Jupiter Dev Log 5 - Architecture

Docs

In this latest post in the Jupiter dev log series I want to speak about the software architecture of Jupiter. It’s a topic I’ve wanted to write about for a while actually, but somehow never got the will to do it. With the limited time, I have for working on this, writing a new feature always trumped writing about writing a new feature. But I’ve finally decided to bite the bullet and commit to something because I recently finished reading and reviewing Clean Architecture. It has made quite an impression on me and made me think in a new light about some of the design decisions I made with Jupiter. So this post will be equal parts presentation and critique. The project has also reached a respectable 15 KLOC of code, so it has enough heft that the discussion isn’t strictly academic, and might prove useful to other folks too!

Pictures of jupiter

Architecture Cornerstones

I find the term “architecture” quite fluid. I’ve seen it mean everything from the choice of what patterns are used in the source code of a project, to building a system as a webapp, to using a microservices “architecture”. Clean Architecture focused a lot on “architecture in the small”: codebase level organization of classes within components and dependencies between components. But I liked the very general notion that “architecture is the important decisions” so I’ll cover the big decisions or cornerstones too.

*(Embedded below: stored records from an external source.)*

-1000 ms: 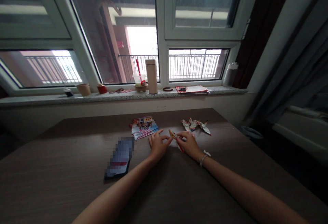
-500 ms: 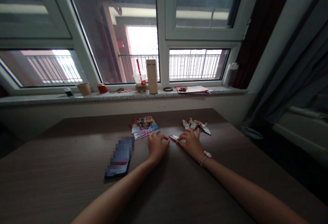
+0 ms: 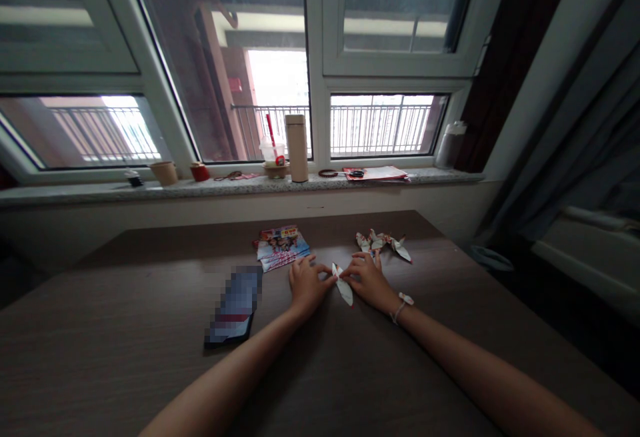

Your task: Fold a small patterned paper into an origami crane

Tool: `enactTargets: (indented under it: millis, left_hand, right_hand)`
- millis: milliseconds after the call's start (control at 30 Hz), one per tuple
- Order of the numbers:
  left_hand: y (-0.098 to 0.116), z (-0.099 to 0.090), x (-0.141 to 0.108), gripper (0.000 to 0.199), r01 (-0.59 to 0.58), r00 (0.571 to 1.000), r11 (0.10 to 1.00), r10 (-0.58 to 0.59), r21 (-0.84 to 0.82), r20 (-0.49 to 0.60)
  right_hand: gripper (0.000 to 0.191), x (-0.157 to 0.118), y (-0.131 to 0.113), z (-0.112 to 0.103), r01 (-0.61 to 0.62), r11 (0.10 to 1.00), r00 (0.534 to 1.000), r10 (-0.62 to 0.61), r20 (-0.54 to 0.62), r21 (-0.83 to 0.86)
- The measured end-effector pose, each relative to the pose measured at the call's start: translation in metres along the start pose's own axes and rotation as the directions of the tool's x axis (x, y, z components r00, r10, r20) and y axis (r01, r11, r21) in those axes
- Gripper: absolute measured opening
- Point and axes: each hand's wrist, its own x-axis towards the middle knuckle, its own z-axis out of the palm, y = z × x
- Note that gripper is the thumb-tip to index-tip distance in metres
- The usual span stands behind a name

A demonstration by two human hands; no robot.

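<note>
Between my two hands is a folded paper crane [image 3: 343, 290], white with small red marks, its wing-like points spread toward and away from me. My left hand [image 3: 307, 282] pinches its left side with thumb and fingers. From the other side my right hand [image 3: 369, 280], with a band on its wrist, grips the middle of the crane. Several more folded paper cranes [image 3: 400, 248] lie together just beyond my right hand. A fanned stack of colourful printed paper [image 3: 283, 247] sits past my left hand.
A phone [image 3: 233, 310] with a blurred screen lies left of my left forearm. Along the stone windowsill [image 3: 240, 187] stand a beige bottle [image 3: 297, 147], a plastic cup with a red straw [image 3: 271, 150], a paper cup [image 3: 163, 173], scissors [image 3: 355, 173] and papers [image 3: 385, 174].
The folded paper has turned and opened out, so a long white point now extends toward me. My left fingers have come in to meet it; before, only my right hand held it.
</note>
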Motion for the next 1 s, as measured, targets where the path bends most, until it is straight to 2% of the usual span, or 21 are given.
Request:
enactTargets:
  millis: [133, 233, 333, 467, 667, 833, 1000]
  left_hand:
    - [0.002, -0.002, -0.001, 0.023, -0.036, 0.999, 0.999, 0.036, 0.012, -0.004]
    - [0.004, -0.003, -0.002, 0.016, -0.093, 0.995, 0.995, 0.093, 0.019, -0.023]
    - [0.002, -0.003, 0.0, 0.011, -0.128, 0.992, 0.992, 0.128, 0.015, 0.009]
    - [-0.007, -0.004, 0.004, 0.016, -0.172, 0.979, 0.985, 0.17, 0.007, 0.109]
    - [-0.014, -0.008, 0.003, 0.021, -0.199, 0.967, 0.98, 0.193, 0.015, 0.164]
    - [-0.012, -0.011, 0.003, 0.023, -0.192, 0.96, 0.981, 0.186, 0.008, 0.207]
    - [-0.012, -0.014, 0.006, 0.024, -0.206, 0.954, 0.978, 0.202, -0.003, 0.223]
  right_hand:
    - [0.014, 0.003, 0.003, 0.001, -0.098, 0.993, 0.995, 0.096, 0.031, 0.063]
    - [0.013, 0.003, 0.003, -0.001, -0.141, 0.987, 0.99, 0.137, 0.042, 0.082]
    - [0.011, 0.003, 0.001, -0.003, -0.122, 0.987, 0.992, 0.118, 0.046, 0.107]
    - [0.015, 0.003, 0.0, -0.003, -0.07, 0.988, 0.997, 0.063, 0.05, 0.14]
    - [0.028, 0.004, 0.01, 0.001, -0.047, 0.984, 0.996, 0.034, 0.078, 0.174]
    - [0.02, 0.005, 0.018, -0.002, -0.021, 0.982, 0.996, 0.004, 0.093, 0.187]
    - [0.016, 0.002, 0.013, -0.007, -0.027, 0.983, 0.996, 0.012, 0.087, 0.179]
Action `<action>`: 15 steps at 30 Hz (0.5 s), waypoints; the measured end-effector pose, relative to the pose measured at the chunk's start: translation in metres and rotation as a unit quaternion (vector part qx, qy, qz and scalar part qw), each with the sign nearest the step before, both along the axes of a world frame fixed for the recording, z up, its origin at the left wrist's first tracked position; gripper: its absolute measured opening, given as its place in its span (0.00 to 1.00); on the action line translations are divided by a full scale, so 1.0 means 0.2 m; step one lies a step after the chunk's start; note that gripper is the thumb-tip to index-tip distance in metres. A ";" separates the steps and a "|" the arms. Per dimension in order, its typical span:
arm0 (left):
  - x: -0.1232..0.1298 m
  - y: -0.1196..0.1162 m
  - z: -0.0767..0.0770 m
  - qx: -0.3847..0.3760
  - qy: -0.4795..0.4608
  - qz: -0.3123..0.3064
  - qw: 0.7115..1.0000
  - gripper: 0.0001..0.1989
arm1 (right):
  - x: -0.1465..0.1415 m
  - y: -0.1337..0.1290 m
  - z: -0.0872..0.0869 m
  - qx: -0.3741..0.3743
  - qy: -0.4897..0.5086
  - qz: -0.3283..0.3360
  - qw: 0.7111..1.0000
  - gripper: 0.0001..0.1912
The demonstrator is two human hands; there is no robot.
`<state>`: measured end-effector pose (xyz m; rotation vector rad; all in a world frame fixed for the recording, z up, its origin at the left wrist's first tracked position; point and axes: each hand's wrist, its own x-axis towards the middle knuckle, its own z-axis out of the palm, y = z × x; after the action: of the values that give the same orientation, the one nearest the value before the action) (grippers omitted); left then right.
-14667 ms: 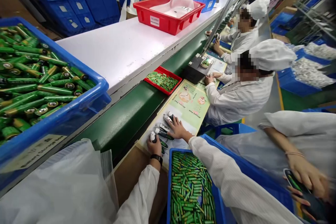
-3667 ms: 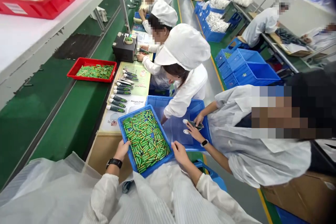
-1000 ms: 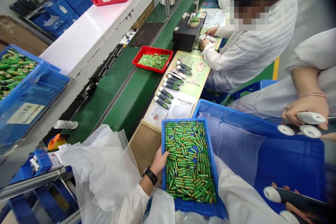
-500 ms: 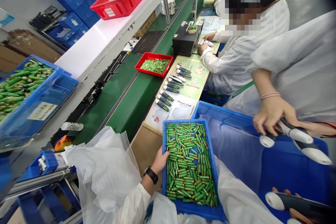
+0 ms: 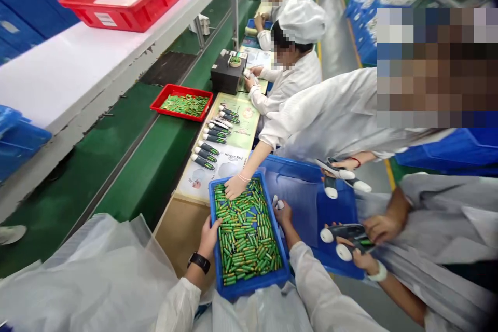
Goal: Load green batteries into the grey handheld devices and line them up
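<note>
A blue plastic tray (image 5: 229,290) full of small green batteries (image 5: 249,233) rests tilted at my lap. My left hand (image 5: 210,238), with a black watch at the wrist, grips the tray's left rim, thumb on top. Beside the right rim, my right hand (image 5: 283,212) is curled closed around a small white-and-dark object (image 5: 277,202); its lower part is hidden. A co-worker's hand (image 5: 235,187) with a pale wristband reaches into the batteries at the tray's far end. That person's other hand holds several dark devices with white ends (image 5: 330,187).
A large blue bin (image 5: 295,192) stands right of the tray. Another person's hands hold dark devices (image 5: 342,233) over it. Several devices (image 5: 206,151) lie on the bench mats, near a red tray of batteries (image 5: 182,119) on the green conveyor (image 5: 143,150). White plastic bags (image 5: 89,270) lie at left.
My view has swung right. The co-worker's hand has moved from above the bin into the battery tray. My right hand has come into sight beside the tray.
</note>
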<state>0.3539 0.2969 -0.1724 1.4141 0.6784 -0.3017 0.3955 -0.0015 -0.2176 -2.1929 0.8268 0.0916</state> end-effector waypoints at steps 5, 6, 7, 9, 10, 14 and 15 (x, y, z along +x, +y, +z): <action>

Some of the choices I made will raise some eyebrows. They aren’t ones one would usually make for a product. They even seem both explicitly tailored at programmers and actively hostile to non-programmers. The underlying theme is that they made my life easier, and allowed Jupiter to quickly become usable and useful. Indeed, I started making use of it as my main tool as soon as a week after the git init was done. Had I went with a more traditional approach I would have statistically speaking never finished it and never used it. I’m happy with the outcome of these choices, but I realize they aren’t and cannot be final if I ever want user #2! Anyway, that’s about all for justification - take the choices as they are henceforth.

The first architecture cornerstone is that Jupiter is a self-hosted and locally operating CLI application. This means that a user (me) downloads a packaged and versioned release of the application and uses it locally to manage local data. I use Docker as packaging and releasing infrastructure, even if this sort of use-case isn’t its main one. Of course, Notion.so plays a big role as the nice user-interface. Jupiter interacts with Notion as a client which periodically checks to see if there’s something to be done. When I’ll add other integrations - with Google Calendar, Spotify, etc, the same interaction patterns will be followed. But for now, there isn’t an “always-on” component to Jupiter to act as a counterpart to these services. Rather a user’s install of Jupiter does something only as a result of the user asking it to!

The second architecture cornerstone is the use of text files as storage and reliance on git for persistence and cloud sync up. Storage itself - whether text files, or databases, or in the cloud, is an implementation detail in the end. Though it is a very visible one. But relying on mechanisms outside the control of the app for persistence and sync up is what essentially makes the app a “local” application rather than a “cloud” one.

The third architecture cornerstone is that the CLI application has a command-driven interface. It essentially presents a lot of commands to the user through which they do their work. Think git here. So there are commands like jupiter sync or jupiter smart-lists-create, etc. Jupiter is running only when such a command is invoked. If you run jupiter --help you’ll see a lot of commands. Suspiciously looking like a REST or RPC API even.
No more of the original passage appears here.